== WHAT IS BEING ASKED ==
Work through the data line by line, gathering every line that has the word "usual".

== RECORDS PROVIDED ==
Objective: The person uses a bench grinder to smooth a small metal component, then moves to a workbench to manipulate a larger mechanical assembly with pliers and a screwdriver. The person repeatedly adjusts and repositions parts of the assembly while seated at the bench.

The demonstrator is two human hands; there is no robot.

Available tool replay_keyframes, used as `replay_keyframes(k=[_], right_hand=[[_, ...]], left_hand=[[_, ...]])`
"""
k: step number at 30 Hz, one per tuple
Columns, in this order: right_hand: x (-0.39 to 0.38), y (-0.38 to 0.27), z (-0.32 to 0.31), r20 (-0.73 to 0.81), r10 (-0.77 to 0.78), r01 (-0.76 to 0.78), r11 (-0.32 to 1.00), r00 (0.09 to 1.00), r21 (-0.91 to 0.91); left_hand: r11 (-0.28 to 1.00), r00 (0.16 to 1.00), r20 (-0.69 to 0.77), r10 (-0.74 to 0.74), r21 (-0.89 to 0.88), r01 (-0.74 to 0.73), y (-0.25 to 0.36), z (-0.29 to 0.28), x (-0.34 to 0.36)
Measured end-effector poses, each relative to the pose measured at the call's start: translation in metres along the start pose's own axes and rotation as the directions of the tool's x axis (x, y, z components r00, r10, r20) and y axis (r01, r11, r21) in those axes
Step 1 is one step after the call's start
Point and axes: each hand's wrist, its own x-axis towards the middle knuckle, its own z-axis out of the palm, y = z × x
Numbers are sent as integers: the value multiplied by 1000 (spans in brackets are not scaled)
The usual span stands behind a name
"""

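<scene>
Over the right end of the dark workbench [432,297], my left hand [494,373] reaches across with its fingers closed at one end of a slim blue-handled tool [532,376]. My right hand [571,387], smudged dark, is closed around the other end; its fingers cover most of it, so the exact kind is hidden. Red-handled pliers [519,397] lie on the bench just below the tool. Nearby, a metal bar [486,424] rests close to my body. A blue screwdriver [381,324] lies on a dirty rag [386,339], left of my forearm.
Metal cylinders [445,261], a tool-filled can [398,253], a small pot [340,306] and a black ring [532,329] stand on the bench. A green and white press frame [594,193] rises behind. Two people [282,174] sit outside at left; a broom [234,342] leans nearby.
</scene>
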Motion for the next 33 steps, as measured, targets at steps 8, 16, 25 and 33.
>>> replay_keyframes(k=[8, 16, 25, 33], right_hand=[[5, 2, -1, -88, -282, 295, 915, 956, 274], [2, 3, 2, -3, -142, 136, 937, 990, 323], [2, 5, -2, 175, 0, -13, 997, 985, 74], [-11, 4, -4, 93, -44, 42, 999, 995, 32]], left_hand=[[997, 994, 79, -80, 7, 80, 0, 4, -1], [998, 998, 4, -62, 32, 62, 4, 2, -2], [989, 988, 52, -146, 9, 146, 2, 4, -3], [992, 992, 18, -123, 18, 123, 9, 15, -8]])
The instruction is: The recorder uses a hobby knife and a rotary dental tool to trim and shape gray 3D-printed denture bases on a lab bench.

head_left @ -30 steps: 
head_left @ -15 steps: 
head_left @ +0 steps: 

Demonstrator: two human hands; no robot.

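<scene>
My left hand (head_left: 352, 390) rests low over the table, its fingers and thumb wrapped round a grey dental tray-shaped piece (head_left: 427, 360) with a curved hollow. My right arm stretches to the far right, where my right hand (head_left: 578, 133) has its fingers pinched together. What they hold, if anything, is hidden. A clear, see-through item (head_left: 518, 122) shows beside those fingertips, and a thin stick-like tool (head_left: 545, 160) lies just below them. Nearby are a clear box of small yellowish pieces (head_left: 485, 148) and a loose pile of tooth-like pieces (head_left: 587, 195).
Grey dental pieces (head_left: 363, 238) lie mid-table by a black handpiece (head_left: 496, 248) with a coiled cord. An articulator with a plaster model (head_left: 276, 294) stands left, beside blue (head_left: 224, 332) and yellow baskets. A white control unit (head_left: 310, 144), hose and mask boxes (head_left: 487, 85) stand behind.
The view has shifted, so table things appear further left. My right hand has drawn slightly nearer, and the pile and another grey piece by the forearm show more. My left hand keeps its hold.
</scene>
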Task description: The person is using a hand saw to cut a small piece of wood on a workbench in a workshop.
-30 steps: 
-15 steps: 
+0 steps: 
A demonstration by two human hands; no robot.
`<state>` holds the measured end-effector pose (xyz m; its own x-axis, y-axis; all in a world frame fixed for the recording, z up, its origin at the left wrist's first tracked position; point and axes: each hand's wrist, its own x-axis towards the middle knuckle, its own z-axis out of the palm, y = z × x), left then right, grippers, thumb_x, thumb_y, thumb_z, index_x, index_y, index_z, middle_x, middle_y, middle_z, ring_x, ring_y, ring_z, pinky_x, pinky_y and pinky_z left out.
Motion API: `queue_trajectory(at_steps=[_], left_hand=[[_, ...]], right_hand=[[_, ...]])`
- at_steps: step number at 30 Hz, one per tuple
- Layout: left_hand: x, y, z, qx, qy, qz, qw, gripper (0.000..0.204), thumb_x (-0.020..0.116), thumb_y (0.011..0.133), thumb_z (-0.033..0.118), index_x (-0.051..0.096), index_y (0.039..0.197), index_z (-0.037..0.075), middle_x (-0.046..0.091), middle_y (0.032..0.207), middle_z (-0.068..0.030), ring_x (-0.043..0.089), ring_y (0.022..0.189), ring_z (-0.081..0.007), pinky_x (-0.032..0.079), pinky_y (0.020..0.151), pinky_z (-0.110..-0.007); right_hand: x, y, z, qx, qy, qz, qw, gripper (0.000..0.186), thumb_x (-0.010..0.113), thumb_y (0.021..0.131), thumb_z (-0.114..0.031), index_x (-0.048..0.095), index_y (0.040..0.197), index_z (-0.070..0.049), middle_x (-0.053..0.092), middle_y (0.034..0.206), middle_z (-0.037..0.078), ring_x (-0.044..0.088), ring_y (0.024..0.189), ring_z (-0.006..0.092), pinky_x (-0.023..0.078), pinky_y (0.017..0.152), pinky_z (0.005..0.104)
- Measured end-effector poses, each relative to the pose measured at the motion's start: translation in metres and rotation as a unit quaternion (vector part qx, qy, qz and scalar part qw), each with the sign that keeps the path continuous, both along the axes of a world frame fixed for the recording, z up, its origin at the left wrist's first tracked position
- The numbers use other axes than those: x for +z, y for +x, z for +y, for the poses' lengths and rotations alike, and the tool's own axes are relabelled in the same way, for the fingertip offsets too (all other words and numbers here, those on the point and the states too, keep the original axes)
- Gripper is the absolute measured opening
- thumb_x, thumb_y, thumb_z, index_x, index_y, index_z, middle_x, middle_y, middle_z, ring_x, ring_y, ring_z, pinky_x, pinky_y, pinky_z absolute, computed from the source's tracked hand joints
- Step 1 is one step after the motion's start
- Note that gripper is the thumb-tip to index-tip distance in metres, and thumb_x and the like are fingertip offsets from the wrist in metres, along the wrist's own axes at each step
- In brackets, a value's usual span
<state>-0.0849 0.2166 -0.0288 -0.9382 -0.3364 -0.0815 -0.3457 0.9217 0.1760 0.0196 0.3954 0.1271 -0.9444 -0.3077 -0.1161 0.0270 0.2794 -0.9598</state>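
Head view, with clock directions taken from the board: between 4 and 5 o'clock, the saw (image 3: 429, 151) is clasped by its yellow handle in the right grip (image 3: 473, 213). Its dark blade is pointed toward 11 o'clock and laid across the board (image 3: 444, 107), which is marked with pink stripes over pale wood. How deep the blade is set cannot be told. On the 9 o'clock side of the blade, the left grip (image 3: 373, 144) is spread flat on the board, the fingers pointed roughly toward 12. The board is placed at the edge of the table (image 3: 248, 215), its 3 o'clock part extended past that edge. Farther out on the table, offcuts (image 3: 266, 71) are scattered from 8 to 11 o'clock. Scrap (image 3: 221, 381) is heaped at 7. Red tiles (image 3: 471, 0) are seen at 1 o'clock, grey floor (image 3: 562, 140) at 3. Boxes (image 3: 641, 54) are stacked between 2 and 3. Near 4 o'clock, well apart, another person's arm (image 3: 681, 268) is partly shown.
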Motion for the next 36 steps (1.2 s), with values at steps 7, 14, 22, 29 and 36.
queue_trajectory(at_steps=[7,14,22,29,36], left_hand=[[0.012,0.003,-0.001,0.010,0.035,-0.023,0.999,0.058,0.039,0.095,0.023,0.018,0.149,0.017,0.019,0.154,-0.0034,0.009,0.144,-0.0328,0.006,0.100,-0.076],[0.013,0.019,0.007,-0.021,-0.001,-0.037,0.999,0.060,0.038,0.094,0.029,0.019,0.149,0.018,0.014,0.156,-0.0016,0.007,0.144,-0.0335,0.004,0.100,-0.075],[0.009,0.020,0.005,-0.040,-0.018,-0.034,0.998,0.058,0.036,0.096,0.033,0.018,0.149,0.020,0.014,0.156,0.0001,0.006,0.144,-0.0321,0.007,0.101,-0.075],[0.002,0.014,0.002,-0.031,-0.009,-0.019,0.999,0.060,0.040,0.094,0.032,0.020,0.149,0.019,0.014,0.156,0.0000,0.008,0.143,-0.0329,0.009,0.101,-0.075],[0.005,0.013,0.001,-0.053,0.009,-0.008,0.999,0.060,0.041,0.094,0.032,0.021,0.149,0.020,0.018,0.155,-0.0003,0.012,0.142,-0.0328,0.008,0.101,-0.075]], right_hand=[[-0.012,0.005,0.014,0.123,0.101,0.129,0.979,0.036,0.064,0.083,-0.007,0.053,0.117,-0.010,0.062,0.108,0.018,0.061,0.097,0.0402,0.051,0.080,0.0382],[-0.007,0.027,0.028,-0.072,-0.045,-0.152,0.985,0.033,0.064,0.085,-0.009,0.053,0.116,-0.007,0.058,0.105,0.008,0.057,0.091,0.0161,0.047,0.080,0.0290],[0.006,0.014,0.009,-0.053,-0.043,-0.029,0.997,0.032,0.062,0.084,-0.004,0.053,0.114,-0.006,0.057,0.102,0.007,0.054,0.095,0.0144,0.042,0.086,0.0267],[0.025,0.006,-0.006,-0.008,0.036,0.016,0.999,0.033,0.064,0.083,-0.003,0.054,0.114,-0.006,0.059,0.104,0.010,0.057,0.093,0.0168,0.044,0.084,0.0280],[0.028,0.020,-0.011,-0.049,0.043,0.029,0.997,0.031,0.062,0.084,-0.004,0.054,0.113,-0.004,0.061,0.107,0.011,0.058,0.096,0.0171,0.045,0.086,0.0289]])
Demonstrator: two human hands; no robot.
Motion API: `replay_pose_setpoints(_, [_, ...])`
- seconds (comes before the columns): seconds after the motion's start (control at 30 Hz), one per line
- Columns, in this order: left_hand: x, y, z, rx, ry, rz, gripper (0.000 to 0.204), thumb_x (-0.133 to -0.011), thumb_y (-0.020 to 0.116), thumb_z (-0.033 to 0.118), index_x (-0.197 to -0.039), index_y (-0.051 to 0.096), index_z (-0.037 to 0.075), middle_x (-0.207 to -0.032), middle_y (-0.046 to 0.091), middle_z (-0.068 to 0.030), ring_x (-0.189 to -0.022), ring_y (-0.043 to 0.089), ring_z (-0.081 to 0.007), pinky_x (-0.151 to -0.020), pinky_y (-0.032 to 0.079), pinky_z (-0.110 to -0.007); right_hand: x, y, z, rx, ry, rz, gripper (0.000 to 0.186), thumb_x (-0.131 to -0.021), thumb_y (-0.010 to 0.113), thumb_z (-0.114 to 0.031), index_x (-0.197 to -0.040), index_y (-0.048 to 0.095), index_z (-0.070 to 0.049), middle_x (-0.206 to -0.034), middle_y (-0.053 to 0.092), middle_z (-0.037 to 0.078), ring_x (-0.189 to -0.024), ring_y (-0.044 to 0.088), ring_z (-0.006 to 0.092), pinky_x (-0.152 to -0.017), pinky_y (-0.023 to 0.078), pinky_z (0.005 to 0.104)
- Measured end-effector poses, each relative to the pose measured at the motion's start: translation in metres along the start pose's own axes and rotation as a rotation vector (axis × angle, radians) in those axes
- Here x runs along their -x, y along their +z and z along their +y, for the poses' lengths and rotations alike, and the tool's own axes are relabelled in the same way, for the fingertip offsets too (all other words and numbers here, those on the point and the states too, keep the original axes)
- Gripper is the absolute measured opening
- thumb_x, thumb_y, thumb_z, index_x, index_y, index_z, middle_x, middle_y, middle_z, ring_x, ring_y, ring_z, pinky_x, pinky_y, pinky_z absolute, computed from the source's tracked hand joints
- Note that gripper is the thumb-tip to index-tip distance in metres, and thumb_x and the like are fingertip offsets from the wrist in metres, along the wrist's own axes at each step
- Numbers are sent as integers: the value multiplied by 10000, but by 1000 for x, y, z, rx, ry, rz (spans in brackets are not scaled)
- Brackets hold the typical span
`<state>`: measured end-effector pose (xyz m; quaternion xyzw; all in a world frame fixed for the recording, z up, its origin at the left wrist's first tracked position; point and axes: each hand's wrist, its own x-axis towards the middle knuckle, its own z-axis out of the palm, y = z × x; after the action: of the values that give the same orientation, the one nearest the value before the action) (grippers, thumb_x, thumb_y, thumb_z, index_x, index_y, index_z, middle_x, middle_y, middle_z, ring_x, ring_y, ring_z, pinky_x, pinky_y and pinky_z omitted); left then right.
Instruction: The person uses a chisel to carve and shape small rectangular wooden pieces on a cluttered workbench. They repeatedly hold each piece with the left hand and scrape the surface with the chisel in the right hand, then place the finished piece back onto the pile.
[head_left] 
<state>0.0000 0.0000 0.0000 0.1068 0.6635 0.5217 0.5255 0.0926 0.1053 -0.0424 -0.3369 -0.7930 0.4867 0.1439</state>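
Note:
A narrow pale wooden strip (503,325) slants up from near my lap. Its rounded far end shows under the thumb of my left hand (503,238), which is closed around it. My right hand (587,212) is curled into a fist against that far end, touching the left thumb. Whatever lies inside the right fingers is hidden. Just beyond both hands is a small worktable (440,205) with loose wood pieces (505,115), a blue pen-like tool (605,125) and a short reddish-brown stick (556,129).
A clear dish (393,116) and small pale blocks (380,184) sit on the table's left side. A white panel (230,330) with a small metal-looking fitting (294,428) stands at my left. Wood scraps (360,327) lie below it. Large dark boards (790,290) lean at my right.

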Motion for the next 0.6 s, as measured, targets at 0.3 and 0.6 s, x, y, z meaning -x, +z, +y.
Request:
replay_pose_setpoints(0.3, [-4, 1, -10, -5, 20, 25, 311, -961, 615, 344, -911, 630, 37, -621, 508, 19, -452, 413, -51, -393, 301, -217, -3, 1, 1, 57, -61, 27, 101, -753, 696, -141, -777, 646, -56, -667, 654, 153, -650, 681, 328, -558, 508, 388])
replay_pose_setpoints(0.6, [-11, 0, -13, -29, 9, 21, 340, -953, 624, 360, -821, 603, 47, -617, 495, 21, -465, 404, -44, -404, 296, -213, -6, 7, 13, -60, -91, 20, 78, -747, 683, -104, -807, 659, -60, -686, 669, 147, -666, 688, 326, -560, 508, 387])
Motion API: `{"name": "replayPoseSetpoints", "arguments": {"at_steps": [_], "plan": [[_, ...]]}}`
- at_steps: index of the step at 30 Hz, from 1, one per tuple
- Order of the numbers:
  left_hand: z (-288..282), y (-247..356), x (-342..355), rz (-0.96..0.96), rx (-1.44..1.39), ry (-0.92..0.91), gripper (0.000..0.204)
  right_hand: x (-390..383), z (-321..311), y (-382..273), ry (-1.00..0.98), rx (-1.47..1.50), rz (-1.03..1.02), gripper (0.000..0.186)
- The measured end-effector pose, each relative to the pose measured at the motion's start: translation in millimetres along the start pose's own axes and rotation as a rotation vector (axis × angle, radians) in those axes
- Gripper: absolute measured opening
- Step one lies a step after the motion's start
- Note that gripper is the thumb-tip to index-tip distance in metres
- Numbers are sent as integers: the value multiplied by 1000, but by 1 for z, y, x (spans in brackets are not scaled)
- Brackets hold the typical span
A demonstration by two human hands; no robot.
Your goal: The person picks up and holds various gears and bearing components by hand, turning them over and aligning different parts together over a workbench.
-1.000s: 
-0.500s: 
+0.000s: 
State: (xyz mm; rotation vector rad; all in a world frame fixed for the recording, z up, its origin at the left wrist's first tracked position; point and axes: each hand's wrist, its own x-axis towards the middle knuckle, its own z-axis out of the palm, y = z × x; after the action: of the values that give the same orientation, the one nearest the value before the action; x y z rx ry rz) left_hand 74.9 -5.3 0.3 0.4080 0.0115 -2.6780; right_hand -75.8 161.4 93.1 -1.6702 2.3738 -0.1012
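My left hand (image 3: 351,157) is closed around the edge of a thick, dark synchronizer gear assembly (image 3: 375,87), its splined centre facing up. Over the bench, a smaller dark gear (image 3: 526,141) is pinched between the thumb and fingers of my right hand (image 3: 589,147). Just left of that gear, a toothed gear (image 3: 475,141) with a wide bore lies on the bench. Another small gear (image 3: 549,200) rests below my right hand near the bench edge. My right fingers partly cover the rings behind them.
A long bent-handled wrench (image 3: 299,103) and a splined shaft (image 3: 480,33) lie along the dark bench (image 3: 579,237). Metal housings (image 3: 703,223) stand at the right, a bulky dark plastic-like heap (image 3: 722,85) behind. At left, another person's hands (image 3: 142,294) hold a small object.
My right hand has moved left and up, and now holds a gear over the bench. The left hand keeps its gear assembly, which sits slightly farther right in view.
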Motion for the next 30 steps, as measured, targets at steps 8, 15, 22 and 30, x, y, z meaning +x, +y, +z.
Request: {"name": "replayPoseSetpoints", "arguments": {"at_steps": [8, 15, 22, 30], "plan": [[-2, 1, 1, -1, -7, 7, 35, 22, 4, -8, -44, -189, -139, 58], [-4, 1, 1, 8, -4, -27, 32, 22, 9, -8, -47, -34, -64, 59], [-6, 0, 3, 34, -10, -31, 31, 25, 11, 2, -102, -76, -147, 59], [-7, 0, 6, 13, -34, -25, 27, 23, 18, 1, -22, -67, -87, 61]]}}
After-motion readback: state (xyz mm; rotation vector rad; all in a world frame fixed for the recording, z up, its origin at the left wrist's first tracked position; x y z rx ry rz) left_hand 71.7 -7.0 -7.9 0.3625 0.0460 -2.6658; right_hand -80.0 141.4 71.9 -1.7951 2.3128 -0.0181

== RESPONSE ==
The usual span stands behind a name
- In brackets, a value's usual span

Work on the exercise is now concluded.